Ann Rheum Dis. 2004 Oct;63(10):1212-7. A prospective study of pregnant patients with rheumatoid arthritis and ankylosing spondylitis using validated clinical instruments. Østensen M1, Fuhrer L, Mathieu R, Seitz M, Villiger PM.

L’obiettivo dello studio proposto è stato quello di analizzare il decorso patologico delle pazienti con artrite reumatoide e spondilite achilosante durante e dopo la gravidenza, attraverso strumenti clinici validati. Sono state incluse 10 pazienti con artrite reumatoide e 9 con spondilite achilosante (10 gravidanze). L’esame clinico e i campioni di sangue/urina sono stati eseguiti prima del concepimento, al terzo trimestre di gravidanza e a 6, 12, 24 settimane dopo il parto. La maggior parte delle pazienti con artrite reumatoide mostrava un prolungato o aumentato miglioramento dell’andamento della patologia durante la gravidanza.

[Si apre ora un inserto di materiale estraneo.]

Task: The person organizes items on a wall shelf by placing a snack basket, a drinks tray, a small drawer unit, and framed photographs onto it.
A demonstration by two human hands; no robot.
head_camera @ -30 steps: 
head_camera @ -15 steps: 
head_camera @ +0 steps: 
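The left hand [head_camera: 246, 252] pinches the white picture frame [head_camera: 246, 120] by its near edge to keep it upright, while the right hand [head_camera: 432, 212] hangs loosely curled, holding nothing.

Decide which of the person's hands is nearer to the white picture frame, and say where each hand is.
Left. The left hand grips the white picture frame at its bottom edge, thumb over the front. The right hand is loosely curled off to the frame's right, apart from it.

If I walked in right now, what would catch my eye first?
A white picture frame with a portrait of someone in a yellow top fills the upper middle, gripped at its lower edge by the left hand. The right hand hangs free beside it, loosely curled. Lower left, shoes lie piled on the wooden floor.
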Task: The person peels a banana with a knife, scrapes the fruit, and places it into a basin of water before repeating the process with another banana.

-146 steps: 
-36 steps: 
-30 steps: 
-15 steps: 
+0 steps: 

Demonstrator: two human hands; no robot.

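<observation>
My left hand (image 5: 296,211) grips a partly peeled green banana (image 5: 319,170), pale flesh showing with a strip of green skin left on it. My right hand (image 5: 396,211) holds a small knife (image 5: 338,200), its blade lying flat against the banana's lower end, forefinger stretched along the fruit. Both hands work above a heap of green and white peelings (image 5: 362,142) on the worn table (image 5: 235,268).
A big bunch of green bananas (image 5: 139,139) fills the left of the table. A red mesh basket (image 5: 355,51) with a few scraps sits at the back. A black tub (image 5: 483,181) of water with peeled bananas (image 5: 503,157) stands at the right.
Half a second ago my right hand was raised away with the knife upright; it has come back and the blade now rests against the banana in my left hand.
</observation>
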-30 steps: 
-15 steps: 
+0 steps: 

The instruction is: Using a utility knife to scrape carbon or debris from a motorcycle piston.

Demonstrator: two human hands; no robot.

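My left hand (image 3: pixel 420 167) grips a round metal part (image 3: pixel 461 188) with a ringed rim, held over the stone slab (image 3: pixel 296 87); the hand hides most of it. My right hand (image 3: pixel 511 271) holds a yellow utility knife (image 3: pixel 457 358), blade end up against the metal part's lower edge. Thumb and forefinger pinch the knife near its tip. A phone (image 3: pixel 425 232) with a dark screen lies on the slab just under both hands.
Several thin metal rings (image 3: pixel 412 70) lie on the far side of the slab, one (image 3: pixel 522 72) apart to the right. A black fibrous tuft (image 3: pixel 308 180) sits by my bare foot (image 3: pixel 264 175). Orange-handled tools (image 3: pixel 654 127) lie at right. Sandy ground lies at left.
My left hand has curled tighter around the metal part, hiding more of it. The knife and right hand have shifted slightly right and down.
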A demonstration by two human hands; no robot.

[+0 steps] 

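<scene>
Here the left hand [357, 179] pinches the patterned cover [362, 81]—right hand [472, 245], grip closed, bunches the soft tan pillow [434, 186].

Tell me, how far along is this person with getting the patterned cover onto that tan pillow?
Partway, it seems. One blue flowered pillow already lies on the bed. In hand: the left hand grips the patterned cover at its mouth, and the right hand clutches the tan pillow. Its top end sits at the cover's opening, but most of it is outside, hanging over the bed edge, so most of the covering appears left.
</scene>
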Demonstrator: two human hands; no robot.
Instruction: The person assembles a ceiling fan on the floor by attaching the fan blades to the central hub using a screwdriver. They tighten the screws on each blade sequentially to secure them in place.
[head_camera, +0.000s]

Un peggioramento dei valori della patologia sono stati trovati in pazienti con artrite reumatoide nel secondo trimestre e un miglioramento nei sintomi nel terzo trimestre. Sono stati riscontrati valori di maggior dolore nelle pazienti con spondilite achilosante rispetto alle pazienti con artrite reumatoide. L’artrite reumatoide può essere monitorata durante e dopo la gravidanza dal gonfiore articolare senza interferenze dei sintomi legati alla gravidanza attraverso gli indici utilizzati in questo studio, mentre le abituali misure dell’andamento della patologia non sono sempre applicabili nelle donne in gravidanza con spondilite achilosante.